The mapping selected for this global (ellipsoid) to cell (plane) coordinate transformation can best be described as an ellipsoid distortion of a spherical stereographic perspective projection. It provides extremely fast and and precise (including multiple transfer) mapping algorithms. Given the population related restrictions on the cell size, projection distortions are likely to be negligible for all local geometry problems. Ellipsoid coordinates of the cell centre point are at the same time coefficients of a normal form of the projection plane equation. In order to avoid the necessity of the "sea level" reduction of the field measured distances, the average elevation of the terrain covered by the cell can be incorporated into the free term of the projection plane equation. The projection centre is located on the centre-point normal, at twice the depth below the surface of the ellipsoid of the geometric mean of the radii of curvature along the meridian and prime vertical.

Ellipsoid coordinates of the centre -point, in addition to the elevation (if used as described above), are the only values required as the cell dependent projection parameters. Depending on the relative efficiency of data retrieval versus recalculation, and whether most transformations are performed individually or in a series, coordinates of the projection centre, para-radius of the projection centre normal and the free term of the centre-point prime vertical equation can be calculated when a cell is generated, and re-used in all ellipsoid to plane and reverse transformations involving the cell.

A scaling effect takes place in ellipsoid to plane transformations: ceteris paribus, fewer digits are required to describe the location than if the ellipsoid coordinates are used. Specifically, if cell diameters are in the order of up to ten kilometers, a 32 bit floating point representation will be in the order of millimeters. While somewhat below the precision of the 64 bit ellipsoid coordinates, discrepancies will not propagate across the cell boundaries. This is an important consideration for implementations on systems with a significant difference in efficiency between "short" and "long" floating point arithmetic.

Universal Transverse Mercator Projection (UTM 1958)

UTM coordinates are, because of their widespread use and regulatory support, frequently used for interchange of location data. Unfortunately, several properties make them particularly unsuitable for computer system usage (most of the following comments would apply to all large coverage plane survey coordinate systems):

  • Because of the high maximum distortion, only the most crude geometry processing can be performed using simple plane coordinate manipulations.

  • Large systems will likely extend over more than one UTM zone. If that happens, the advantage of a single, continuous set of coordinates is lost. Transformation function domain is not global.
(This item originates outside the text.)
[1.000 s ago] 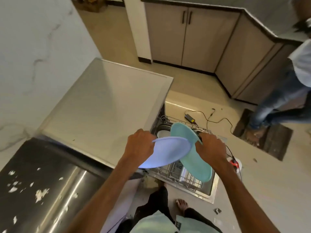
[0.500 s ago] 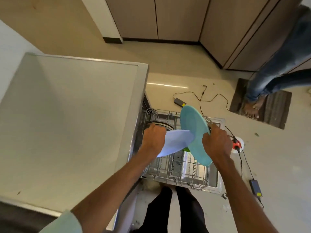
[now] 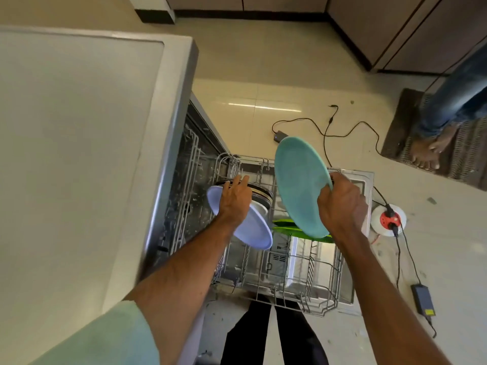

  • "Long" floating point is normally required to store and manipulate coordinates. This is a special disadvantage where multiple coordinates are required to describe an entity.

  • The transfer of coordinates between the UTM plane and ellipsoid is a rather involved and inefficient calculation due to the numerical nature of mapping algorithms (Taylor's expansion of Cauchy-Riemann differential equations). Most of the advantages of a conformal projection are lost when field measurements consist of a balanced set of directions and distances.

To provide the ability for external data interchange, the system must include a set of transformation routines, guarantying sub-millimiter precision even on the edges of a 6 degree zone in mid-latitudes. UTM coordinates presented to the system are immediately transformed into ellipsoid format. If an output request is made for numerical UTM coordinates, reverse transformation takes place. Direct orthogonal transformation of cell coordinates into UTM grid of the output page is used for plotting, as it is well within the resolution of even large scale plots.

Linear (Kilometer-post) Reference

KP/offset is an often used method of describing the location on any "linear" engineering system. Cumulative distance and offset values are relative to a convenient reference line, usually centre line or R-O-W boundary line. Distances are sometimes accumulated and marked in the field ("original" KP) as the line is surveyed. There are ;/oe problems inherent with the KP/offset usage: the most significant resulting from the fact that whatever is selected as the reference line, it can, and probably will, change its length in the design and the construction phases of the project. Updating these values presents no problem, but references to "original" field values can become invalid or ambiguous.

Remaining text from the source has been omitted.